神殿の月

こうやまみか

39

 そういう一兵士が最も命の危険にさらされるのは言うまでもない。戦さ場に赴くという点では初陣のファロスも同じ場所に行くが参謀が命の危険を感じる程になるのは壊滅的な敗戦を意味する。もちろんそうならないように策は巡らしていたし、この戦さに関してはそれほどの脅威がありそうにも思えない。想像を絶する奇策を巡らせている気配もなさそうだった。エルタニアとフランツも利害がたまたま一致しただけで同盟を結んでいるだけのようだし、従来の「力攻め」の方法論に従って兵力が多い方が有利だと踏んでいる感じが濃厚だとファロスは見ていた。
 そういう意味では王様を始めとする――万が一王が討ち取られれば当然戦さは絶望的な負けになるが――従軍貴族達は命の危険を感じて戦に臨まないのも事実だった。
 ファロスの作戦で最も命の危険に晒されるのは山を騎馬で駆け下りる騎士隊だろうが、それは覚悟の上だと皆頼もしく請け負ってくれた。
 それに騎士階級の場合、名誉の戦死を遂げた場合はその家の誉れにもなるし、王からの見舞金も届く上に後継者は優遇される。
 その点、平民で構成される歩兵の場合はそのような保証もないのも事実だった。
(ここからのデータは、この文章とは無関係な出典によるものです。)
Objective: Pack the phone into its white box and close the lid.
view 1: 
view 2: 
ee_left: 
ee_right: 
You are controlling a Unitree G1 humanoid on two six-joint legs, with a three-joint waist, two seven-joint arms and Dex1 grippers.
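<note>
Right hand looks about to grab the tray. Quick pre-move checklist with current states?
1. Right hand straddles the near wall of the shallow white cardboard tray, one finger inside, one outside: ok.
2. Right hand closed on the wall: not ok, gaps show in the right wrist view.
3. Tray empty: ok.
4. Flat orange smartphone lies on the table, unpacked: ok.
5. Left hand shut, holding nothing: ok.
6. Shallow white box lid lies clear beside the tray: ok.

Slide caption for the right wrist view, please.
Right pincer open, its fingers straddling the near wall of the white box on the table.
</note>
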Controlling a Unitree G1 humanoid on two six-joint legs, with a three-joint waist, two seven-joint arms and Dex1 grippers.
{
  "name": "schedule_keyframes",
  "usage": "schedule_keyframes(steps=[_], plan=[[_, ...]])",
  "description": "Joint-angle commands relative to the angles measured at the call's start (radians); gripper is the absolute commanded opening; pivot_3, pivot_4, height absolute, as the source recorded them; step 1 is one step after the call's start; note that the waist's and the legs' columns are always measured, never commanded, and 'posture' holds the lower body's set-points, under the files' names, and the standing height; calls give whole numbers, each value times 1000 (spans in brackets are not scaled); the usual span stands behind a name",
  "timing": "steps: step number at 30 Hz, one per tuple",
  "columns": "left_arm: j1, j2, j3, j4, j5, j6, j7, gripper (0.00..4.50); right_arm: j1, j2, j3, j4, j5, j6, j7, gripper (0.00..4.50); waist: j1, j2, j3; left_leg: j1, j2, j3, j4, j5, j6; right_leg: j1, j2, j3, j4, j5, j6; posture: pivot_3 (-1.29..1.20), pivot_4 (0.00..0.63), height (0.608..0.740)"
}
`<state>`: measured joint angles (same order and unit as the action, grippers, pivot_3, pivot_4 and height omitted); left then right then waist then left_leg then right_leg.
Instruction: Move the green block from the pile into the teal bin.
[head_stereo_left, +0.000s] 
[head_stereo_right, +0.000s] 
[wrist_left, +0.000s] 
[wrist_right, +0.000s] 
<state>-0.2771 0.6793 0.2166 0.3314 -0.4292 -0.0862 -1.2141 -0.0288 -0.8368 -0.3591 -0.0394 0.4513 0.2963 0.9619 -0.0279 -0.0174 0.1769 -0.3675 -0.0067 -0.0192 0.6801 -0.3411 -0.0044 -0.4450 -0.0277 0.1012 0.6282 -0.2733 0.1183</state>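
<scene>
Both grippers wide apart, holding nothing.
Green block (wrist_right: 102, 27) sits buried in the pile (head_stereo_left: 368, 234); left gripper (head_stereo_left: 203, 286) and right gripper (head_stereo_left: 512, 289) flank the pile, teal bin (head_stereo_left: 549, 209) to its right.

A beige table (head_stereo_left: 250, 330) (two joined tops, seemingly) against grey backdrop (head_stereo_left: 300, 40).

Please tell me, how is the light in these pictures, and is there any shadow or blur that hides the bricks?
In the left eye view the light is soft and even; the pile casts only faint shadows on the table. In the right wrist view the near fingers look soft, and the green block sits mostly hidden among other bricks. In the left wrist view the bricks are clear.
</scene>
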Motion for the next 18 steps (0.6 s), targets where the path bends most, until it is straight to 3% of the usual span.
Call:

落命の危険が一番高いのは――「常識」の力攻めの場合では――歩兵にも関わらず。
 だからこそ、下町出身のキリヤ様の琴線に触れたのかもしれない。
「キリヤ様の有り難い助言により騎士隊の犠牲が単純計算で二分の一に減った点も感謝の言葉も有りませんが、なるべく両国の捕虜の動揺を誘って、下町出身の歩兵の戦死者を出さないように配慮致します。人死にを出さずに戦さを終わらせるためには同盟が相互不信でなし崩しに瓦解して、速やかに兵を引くというのが最善ですから。
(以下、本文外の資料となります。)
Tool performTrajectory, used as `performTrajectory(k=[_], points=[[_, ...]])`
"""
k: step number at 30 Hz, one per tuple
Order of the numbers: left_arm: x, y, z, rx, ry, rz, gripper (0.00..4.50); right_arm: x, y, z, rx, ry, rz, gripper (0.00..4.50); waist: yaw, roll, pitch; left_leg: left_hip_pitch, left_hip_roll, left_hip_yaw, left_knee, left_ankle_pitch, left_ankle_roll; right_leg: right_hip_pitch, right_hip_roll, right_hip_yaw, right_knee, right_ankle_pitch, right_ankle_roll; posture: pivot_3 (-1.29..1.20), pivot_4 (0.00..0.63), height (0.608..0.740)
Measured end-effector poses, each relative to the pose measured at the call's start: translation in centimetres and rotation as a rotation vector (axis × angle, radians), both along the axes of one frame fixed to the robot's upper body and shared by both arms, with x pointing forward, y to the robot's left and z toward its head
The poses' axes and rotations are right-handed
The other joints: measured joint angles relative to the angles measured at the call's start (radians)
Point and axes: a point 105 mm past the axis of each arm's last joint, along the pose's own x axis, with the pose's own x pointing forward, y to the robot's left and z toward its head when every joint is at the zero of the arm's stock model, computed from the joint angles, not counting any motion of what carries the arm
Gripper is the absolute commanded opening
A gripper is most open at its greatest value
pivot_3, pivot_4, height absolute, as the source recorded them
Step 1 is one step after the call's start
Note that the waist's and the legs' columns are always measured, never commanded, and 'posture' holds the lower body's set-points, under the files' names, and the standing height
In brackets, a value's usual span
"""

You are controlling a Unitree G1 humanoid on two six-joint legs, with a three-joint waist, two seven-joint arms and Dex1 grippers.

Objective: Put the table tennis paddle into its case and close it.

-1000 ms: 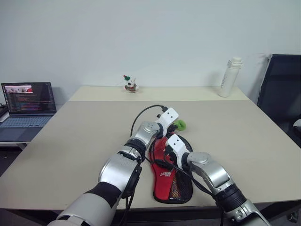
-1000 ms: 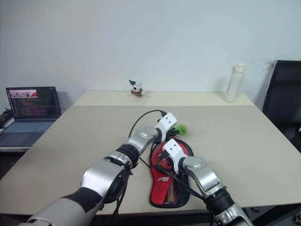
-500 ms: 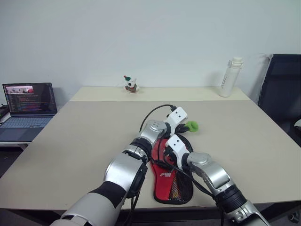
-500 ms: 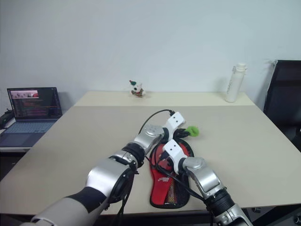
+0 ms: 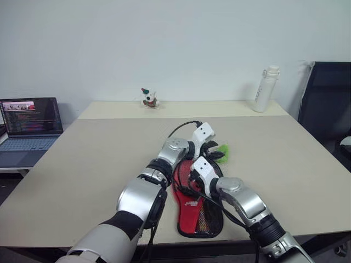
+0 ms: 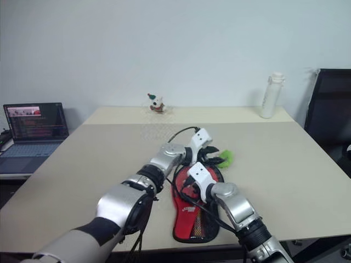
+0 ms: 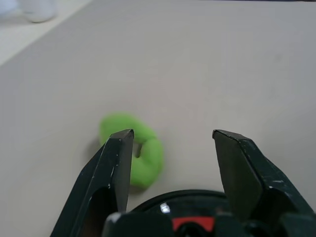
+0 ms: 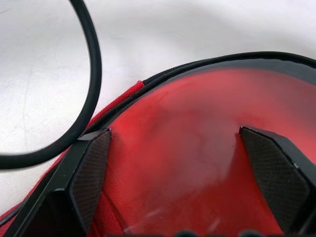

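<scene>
Red fabric fills most of what our right wrist camera sees: the case (image 5: 200, 205) lies flat on the table (image 5: 88, 164) near its front edge, mesh pocket and white logo up, narrow end toward us and round end pointing away. Our right gripper (image 8: 180, 163) rests over the round part with its fingers spread wide and nothing between them, apparently pressing the case down so it stays put while the other arm works the closure. The paddle itself we cannot see; judging from the filled-out shape of the case, it is probably already inside, though we cannot tell for certain.

Just beyond the round end lies the green ring (image 7: 134, 154) on its black cord. Our left gripper (image 7: 173, 158) hovers right over it with its fingers apart, one fingertip (image 7: 118, 148) in front of the ring, and nothing is clamped. That suits a pull on the ring to draw the closure shut, followed by a release.

Compared with a second ago, the ring has travelled to the right and away from the round end, and the left arm has swung that way with it. Half a second ago the left gripper was closed on it; now the fingers have parted and the ring rests on the table. The right gripper has kept its place on the case throughout. At the far edge, the white bottle (image 5: 262, 89) and small figurine (image 5: 147, 98) look untouched.
</scene>
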Motion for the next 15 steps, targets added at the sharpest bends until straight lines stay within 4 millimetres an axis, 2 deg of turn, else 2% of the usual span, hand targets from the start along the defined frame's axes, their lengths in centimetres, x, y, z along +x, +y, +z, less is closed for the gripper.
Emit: performTrajectory(k=[5, 10, 15], points=[[1.4, 4.5, 1.3, -0.015, -0.041, 0.104, 2.77, -0.2, -0.8, 0.5, -0.003, 0.026, -0.007, 4.50, 0.003, 0.000, 0.001, -0.003, 0.000, -0.001, -0.001, 0.000, 0.000, 0.000, -0.001, -0.001, -0.004, 0.000, 0.000, 0.00, 0.150, 0.740], [1.6, 9.3, 2.4, -0.090, -0.057, 0.179, 2.77, -1.7, -3.0, 2.0, 0.005, 0.079, -0.012, 4.50, 0.012, 0.000, 0.002, -0.010, 0.001, -0.001, -0.002, 0.001, -0.002, -0.003, -0.001, -0.002, -0.012, 0.002, -0.003, 0.00, 0.150, 0.740], [-0.3, 11.9, 0.6, -0.147, 0.004, 0.157, 2.77, -2.9, -4.9, 3.6, 0.013, 0.151, -0.027, 4.50, 0.013, 0.000, 0.008, -0.021, 0.001, -0.001, -0.001, 0.002, -0.004, -0.013, -0.002, -0.003, -0.012, 0.003, -0.005, 0.00, 0.150, 0.740]])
 私の部下には疑心暗鬼フランツ王国だけでなくエルタニアの没落貴族も――ここだけの話しですがシュターゼル宰相に嵌められた――居りますので、下町言葉だけではなくて貴族が使う言葉も流暢です。そして宰相には当然ながら国を追われた恨みも持っていますので、尚更活躍してくれると思います。
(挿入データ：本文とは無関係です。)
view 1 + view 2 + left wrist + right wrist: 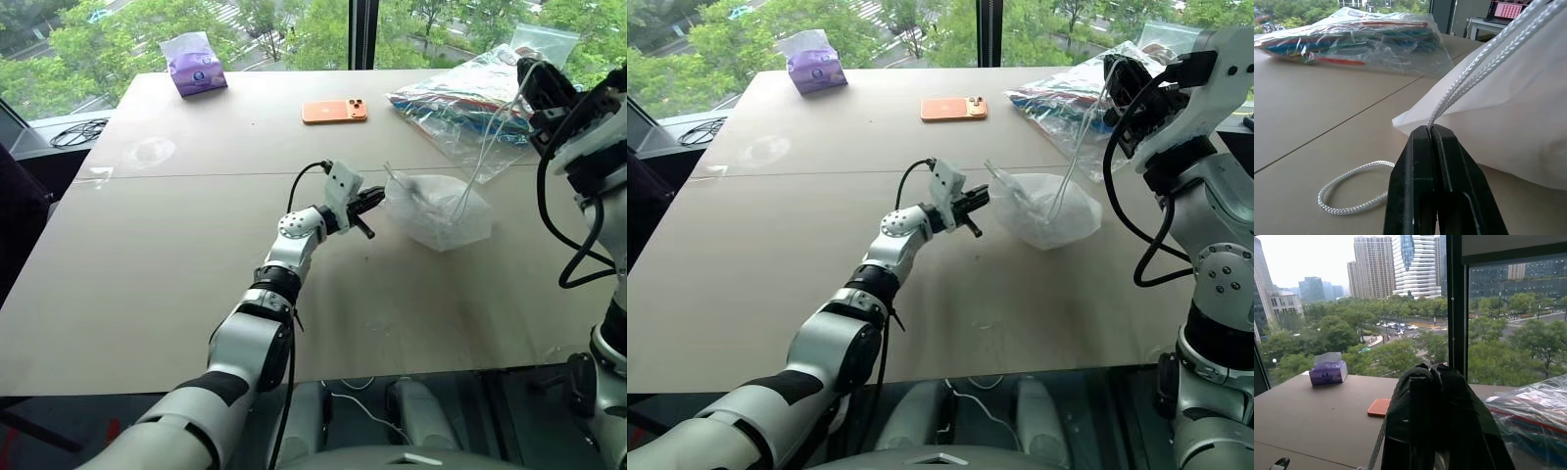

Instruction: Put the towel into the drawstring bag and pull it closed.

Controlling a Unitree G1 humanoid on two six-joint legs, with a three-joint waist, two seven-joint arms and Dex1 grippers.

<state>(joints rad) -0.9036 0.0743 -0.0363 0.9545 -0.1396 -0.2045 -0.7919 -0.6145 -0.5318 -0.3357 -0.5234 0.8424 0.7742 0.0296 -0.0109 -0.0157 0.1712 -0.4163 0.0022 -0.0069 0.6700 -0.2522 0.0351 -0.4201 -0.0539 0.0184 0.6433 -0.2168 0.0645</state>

 二国同盟が主戦場と定めている平原での戦さの規模を――敵が決めているだけで、我が国がそれに乗る必要は全くないのは自明なのですが――最小限にして、歩兵の犠牲は少なく済ませるように致します」
 キリヤ様が月の光に似た笑みと、大きく頷くことによって銀の額飾りが月の雫よりも綺麗に煌めいていた。